The "who should speak/represent" debate is also familiar. "Nothing About Us Without Us" is one of the most widely quoted sayings of the disability rights movement - mostly because people with disabilities are still too often left out (or included in a tokenistic way). On building bridges and including all stakeholders - have you seen Sally Clay's 1993 article Schlepping with the Enemy?

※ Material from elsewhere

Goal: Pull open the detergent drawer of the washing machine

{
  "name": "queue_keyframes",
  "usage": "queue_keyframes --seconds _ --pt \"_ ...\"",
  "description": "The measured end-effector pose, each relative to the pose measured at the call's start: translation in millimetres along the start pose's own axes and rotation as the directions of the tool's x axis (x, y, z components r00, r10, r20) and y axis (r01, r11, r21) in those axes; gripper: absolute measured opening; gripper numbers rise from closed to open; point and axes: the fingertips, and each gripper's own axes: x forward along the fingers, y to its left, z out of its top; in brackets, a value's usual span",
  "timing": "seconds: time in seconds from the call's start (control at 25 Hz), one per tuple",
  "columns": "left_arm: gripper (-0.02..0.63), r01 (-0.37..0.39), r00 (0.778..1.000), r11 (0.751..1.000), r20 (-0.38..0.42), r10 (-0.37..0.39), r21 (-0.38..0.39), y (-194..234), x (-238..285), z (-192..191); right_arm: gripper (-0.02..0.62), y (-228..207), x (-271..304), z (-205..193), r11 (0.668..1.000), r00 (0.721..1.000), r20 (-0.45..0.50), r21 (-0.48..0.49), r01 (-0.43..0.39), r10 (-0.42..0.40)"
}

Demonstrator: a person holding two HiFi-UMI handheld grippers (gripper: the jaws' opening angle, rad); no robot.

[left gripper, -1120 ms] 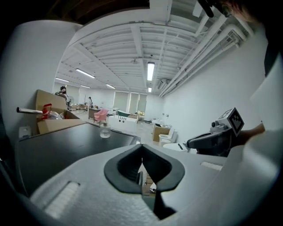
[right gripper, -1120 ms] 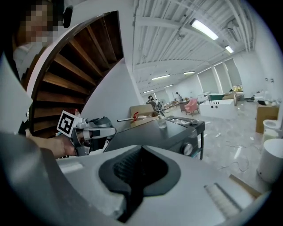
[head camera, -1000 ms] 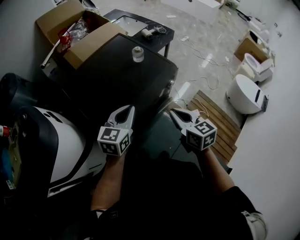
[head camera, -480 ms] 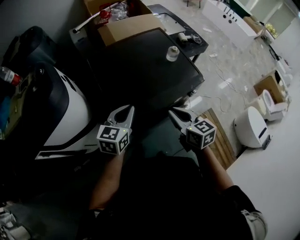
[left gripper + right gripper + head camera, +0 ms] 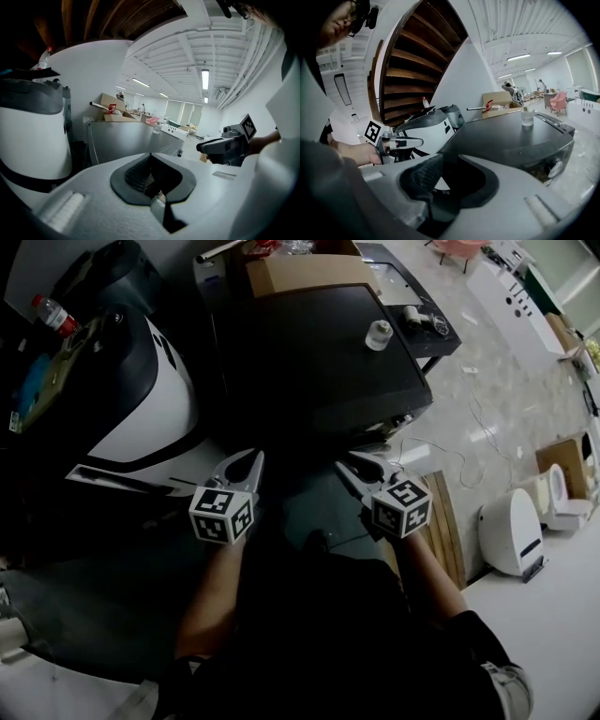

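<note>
The black-topped washing machine (image 5: 309,343) stands ahead of me, and its front panel with a round knob (image 5: 555,166) shows in the right gripper view. I cannot make out the detergent drawer. My left gripper (image 5: 246,461) is shut and empty, just short of the machine's near left corner. My right gripper (image 5: 354,468) hovers by the near front edge. Its jaws have just been opening and stand open with nothing between them. Each gripper shows in the other's view: the right gripper (image 5: 206,146) and the left gripper (image 5: 417,142).
A small glass jar (image 5: 378,334) stands on the machine top. A white and black rounded appliance (image 5: 131,390) sits to the left with a bottle (image 5: 56,313) behind it. A cardboard box (image 5: 300,273) is behind the machine. A wooden slat mat (image 5: 445,521) and cables lie on the floor to the right.
My view has swung left, so the washing machine and floor slid right and the white appliance came further in. Both grippers moved forward together, and the right jaws parted.
</note>
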Motion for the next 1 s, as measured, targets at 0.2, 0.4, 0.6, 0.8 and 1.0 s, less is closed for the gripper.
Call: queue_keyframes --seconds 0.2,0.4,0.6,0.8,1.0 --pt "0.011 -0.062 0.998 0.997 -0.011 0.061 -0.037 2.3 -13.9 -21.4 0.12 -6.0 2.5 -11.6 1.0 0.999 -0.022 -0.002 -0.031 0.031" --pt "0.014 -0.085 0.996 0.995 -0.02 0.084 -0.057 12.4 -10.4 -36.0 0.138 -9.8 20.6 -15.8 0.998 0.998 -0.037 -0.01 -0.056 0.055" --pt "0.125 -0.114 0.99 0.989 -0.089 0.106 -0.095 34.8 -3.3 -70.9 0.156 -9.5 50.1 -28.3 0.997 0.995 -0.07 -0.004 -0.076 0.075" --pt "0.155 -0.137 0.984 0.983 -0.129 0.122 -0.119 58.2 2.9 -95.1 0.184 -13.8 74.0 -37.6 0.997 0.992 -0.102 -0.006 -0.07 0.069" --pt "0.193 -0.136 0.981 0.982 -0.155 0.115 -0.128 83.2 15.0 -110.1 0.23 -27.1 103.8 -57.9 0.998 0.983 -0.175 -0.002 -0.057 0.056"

One last point, somewhat off on a tangent: a few months ago, there was a #weneedacurefor Twitter meme. Lots of people saying #weneedacurefor cancer, or AIDS. Lots of people saying #weneedacurefor autism. Quite a lot saying #weneedacurefor diabetes. And yes, lots of people saying #weneedacure for stupidity. Precisely 2 saying #weneedacurefor epilepsy (and one of those was Greg Grunberg's @talkaboutitorg). The general public really don't know how dangerous or disabling epilepsy can be. Regardless of what you think our advocacy priorities should be (ie cure or something else), I think that lack of awareness is a concern.